Alternatively, Plaintiffs argue that the application of the church plan exemption to the Plans at issue violates the Establishment Clause of the First Amendment, which provides that "Congress shall make no law respecting an establishment of religion or prohibiting the free exercise thereof." U.S. Const. Amend. 1. Challenges under the Establishment Clause are analyzed based on a three part test enunciated in Lemon v. Kurtzman , 403 U.S. 602, 91 S.Ct. 2105, 29 L.Ed.2d 745 (1971). Under the Lemon test, governmental action does not violate the Establishment Clause if (1) it has a secular purpose; (2) its principal or primary effect is one that neither advances nor inhibits religion; and (3) it does not foster an excessive government entanglement with religion. Conversely, governmental action violates the Establishment Clause if it fails on any one of these three prongs. Books v. City of Elkhart, Indiana, 235 F.3d 292, 301–02 (7th Cir. 2000) (citing Edwards v. Aguillard , 482 U.S. 578, 583, 107 S.Ct. 2573, 96 L.Ed.2d 510 (1987) ).

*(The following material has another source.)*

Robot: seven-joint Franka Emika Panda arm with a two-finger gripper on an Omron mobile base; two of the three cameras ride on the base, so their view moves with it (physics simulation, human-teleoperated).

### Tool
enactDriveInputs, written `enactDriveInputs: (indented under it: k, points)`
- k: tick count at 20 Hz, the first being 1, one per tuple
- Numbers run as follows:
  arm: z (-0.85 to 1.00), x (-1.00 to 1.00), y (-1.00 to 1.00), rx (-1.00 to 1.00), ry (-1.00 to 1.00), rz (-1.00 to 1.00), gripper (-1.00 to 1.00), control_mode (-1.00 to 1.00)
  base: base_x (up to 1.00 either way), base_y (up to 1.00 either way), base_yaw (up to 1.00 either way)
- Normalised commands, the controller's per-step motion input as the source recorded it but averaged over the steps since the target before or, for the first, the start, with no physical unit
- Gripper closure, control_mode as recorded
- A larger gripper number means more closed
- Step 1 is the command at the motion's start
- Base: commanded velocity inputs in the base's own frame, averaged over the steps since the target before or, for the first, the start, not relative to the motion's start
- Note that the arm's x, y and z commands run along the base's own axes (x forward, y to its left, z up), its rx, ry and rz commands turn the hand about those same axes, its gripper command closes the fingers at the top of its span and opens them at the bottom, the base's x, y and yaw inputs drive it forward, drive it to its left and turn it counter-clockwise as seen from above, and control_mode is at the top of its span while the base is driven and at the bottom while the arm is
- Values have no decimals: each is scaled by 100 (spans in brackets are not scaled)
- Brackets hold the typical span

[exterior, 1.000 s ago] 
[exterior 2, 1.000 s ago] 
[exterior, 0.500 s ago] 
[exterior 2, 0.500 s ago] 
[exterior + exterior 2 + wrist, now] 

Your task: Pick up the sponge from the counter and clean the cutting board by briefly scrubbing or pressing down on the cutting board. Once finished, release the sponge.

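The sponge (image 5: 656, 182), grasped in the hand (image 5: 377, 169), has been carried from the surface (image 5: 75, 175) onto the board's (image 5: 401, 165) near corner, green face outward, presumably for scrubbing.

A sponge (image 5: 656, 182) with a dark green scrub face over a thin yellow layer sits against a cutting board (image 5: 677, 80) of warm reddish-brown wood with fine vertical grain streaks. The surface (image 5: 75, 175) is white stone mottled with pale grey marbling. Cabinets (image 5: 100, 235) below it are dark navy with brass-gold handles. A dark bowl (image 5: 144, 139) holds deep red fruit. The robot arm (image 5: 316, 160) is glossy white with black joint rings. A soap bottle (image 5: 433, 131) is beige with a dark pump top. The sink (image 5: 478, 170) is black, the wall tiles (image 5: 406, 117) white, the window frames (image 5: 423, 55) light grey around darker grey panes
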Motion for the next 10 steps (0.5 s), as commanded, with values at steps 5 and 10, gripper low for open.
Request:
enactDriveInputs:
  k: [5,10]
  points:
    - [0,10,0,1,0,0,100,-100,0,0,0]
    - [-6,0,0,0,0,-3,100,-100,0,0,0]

The question relevant to the "purpose" prong is whether the challenged governmental conduct was done "for a religious purpose, or, put differently, whether its inclusion lacks a secular objective." Mayle v. United States , 891 F.3d 680, 685–86 (7th Cir. 2018) (quotation and citation omitted). "[H]aving just one secular purpose is sufficient to pass the Lemon test. Id. , citing Bridenbaugh v. O'Bannon , 185 F.3d 796, 800 (7th Cir. 1999). The alleviation of significant governmental interference with the ability of religious organizations to define and carry out their religious missions constitutes a secular objective (See, Corp. of Presiding Bishop of Church of Jesus Christ of Latter-day Saints v. Amos , 483 U.S. 327, 335, 107 S.Ct. 2862, 97 L.Ed.2d 273 (1987), and has been found to apply to the ERISA church plan exemption. Medina, 877 F.3d at 1231 (detailing factors showing this ‘secular purpose’, including the legislative histories of both the original church plan exemption and the 1980 expansion of its scope).

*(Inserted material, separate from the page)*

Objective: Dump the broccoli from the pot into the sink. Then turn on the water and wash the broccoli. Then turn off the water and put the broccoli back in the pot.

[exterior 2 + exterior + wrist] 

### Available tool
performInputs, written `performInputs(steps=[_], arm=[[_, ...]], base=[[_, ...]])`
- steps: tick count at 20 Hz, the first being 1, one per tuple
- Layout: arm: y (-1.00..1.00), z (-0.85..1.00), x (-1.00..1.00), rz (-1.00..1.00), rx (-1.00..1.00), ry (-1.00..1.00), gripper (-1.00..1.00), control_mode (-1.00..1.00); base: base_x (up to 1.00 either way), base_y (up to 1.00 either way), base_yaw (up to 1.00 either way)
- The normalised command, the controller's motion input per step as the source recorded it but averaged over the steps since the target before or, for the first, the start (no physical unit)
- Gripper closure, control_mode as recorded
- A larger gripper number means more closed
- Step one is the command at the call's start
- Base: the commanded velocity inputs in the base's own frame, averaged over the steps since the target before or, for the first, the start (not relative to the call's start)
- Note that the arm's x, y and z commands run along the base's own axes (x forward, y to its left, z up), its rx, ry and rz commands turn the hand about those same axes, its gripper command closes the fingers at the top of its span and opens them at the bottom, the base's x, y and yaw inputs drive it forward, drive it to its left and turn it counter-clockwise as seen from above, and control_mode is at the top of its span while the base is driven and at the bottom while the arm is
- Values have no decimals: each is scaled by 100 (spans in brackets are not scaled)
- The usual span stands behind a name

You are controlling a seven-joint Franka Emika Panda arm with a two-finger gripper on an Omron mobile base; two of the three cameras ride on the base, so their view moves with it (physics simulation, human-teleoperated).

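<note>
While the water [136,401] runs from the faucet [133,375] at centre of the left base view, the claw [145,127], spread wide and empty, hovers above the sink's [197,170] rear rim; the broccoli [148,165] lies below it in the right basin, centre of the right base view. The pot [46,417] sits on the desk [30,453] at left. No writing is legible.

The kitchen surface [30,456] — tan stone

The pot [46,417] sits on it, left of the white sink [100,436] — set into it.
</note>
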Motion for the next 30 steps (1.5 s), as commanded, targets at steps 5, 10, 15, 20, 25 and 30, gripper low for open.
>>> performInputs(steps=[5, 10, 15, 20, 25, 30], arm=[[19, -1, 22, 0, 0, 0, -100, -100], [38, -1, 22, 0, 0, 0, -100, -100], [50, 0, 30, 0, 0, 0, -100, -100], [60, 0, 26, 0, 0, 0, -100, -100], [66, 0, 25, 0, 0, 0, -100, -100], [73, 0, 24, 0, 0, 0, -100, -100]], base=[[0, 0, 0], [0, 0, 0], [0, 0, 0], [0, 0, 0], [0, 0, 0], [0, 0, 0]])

The second question under the Lemon test is whether the church plan exemption's principal or primary effect is one that neither advances nor inhibits religion. Statutes that give special consideration to religious groups are not per se invalid. Rather, "[f]or a law to have forbidden ‘effects’ under Lemon , it must be fair to say that the government itself has advanced religion through its own activities and influence." Amos , 483 U.S. at 337, 107 S.Ct. 2862.

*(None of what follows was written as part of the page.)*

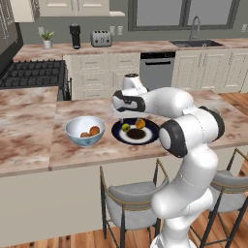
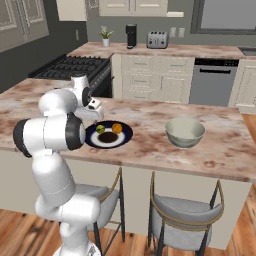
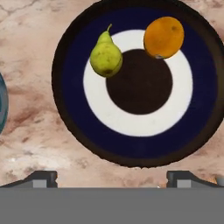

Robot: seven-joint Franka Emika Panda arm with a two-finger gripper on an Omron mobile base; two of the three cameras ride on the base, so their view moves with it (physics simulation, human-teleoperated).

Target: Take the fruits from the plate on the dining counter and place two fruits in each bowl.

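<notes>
Second pair pending: hand (image 3: 111,177) hovers wide open and empty above the plate (image 3: 70,127); next it must descend on the pear (image 3: 106,57) or orange (image 3: 163,37).

The gripper's fingertips (image 3: 44,178) barely rose into the hand view, so whether the jaws were apart could not be told. The blue bowl (image 3: 2,104) was cut off at that view's left edge. In both base views the arm hid the plate's (image 1: 151,131) far rim.
</notes>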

The church plan exemption is one of a number of statutes that relieve religious organizations from otherwise generally-applicable requirements, including the Internal Revenue Code, 26 U.S.C. §§ 6033(a)(3)(A)(i), (iii) (exempting "churches, their integrated auxiliaries, ... conventions or associations of churches," and "the exclusively religious activities of any religious order" from a tax-filing requirement) and the Americans with Disabilities Act of 1990, 42 U.S.C. § 12113(d) (exempting religious organizations from anti-discrimination requirements), and 42 U.S.C. § 12187 (exempting religious organizations from public accommodation requirements). There is no principled distinction between these exemptions and the church plan exemption.
The final prong of the Lemon test involves an assessment of whether the government action fosters an excessive government entanglement with religion. The church exemption does not. Rather than entangling the government in the affairs of religious organizations, the church plan exemption avoids the entanglement. In other words, by exempting eligible plans from ERISA requirements, religious organizations and their associated entities are relieved from government mandates about how they conduct their affairs, structure their finances and pursue their missions. As such, the third prong of Lemon is satisfied, and application of the church plan exemption does not run afoul of the Establishment Clause.
CONCLUSION
For the foregoing reasons, Defendants' motion for summary judgment (Doc. 147) is GRANTED and the case is DISMISSED with prejudice . All pending motions are DENIED as MOOT . The Clerk of Court is DIRECTED to enter judgment in favor of Defendants and against Plaintiffs and to close the case.